Redacting the Right Way 4: Other Third Party Tools
Acrobat 8 Professional is not the only game in town when it comes to
redacting PDFs. For example, Appligent offers a program called
Redax that works with Acrobat Standard and Professional
versions 6, 7 and 8. A user can redact without upgrading to the latest
Acrobat 8.
Have a Quality Control Procedure in Place
A good redaction procedure should also include quality control
checks. The errors discussed above might have been avoided if a
quality control check had been in place. The specific quality
control procedure that is appropriate depends upon the type of redaction
procedure used and the number of redacted documents to be reviewed in a
quality control procedure.

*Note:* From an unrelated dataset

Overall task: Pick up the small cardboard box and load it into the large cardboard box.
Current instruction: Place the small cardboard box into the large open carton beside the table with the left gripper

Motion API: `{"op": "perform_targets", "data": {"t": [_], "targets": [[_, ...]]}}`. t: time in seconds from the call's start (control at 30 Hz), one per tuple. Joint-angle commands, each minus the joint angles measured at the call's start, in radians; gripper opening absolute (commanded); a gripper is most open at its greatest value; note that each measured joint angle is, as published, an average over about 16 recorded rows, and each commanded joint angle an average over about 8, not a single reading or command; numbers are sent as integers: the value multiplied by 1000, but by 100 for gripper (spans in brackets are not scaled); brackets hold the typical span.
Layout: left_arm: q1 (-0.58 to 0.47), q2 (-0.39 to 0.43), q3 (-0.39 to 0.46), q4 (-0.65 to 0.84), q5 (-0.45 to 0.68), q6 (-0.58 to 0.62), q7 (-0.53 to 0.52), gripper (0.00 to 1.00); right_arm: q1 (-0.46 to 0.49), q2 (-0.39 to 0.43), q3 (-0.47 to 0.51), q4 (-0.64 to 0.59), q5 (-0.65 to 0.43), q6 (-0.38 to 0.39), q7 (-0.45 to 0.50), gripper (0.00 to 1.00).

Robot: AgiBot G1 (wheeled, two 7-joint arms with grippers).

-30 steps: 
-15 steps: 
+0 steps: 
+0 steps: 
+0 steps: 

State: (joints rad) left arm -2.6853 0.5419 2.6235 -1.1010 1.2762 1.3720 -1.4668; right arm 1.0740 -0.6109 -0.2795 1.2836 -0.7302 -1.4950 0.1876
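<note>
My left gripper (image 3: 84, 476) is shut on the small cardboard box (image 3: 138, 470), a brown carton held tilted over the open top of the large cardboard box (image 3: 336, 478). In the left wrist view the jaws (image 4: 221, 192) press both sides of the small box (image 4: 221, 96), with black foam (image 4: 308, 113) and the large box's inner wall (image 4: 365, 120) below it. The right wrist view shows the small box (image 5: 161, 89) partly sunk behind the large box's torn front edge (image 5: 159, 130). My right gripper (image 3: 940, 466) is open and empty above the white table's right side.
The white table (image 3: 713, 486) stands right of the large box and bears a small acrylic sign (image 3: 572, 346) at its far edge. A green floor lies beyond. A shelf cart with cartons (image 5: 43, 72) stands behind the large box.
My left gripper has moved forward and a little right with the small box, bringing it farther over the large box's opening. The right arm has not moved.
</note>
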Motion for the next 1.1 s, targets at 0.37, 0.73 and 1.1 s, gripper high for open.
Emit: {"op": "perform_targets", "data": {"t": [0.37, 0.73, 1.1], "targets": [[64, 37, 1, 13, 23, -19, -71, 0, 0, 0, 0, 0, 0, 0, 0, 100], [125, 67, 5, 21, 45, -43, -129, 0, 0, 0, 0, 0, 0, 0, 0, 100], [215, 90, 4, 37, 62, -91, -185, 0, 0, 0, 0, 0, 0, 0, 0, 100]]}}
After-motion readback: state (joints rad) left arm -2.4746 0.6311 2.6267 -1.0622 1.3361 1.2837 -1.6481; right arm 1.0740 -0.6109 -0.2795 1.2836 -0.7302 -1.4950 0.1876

One approach is to take the final
redacted document, make it text searchable through OCR software, and
then search for redacted text to make sure it is not still included in
hidden text in the file. Another approach is to save the redacted
document as a text file and then look at the resulting text document for
text remaining in the PDF. Of course a visual manual review may also be done as
well to make sure redacted text is not visibly apparent. For a
large number of documents this may need to be done on a sampling rather
than on every document.
Conclusion
Redaction of PDFs has always been a tricky procedure.
Mistakes can be made if the user does not understand that the PDF file
format is complex and often stores information even when not visible. Fortunately,
there are several right ways to redact a PDF file. One way is the
trusty black marker, but this is decidedly old school. Users of
Acrobat 7 or earlier can mark out or cover text using Acrobat's drawing
tools, extract the document to TIFF and then re-convert the TIFF pages to
PDF. Users of Acrobat 8 Professional have a more sophisticated
toolkit that allows PDFs to be properly redacted within the document,
without conversion to TIFF. And there are third party tools available
as well. Finally, any redaction procedure should include quality
control of the redacted files to assure that the end product is as
expected. Use of a proper redaction technique will assure you that your
confidential or privileged information remains in your control.
Footnotes
1. "Washington Post's scanned-to-PDF Sniper Letter More Revealing Than Intended:
Posted version Allows Easy Removal of Blacked-Out Details", http://www.planetpdf.com/mainpage.asp?webpageid=2434 (Oct. 26, 2002).
2. "PDF Secrets Revealed: PDF File Redaction Snafu Exposes Agents' Identities", http://www.planetpdf.com/mainpage.asp?webpageid=808 (2000).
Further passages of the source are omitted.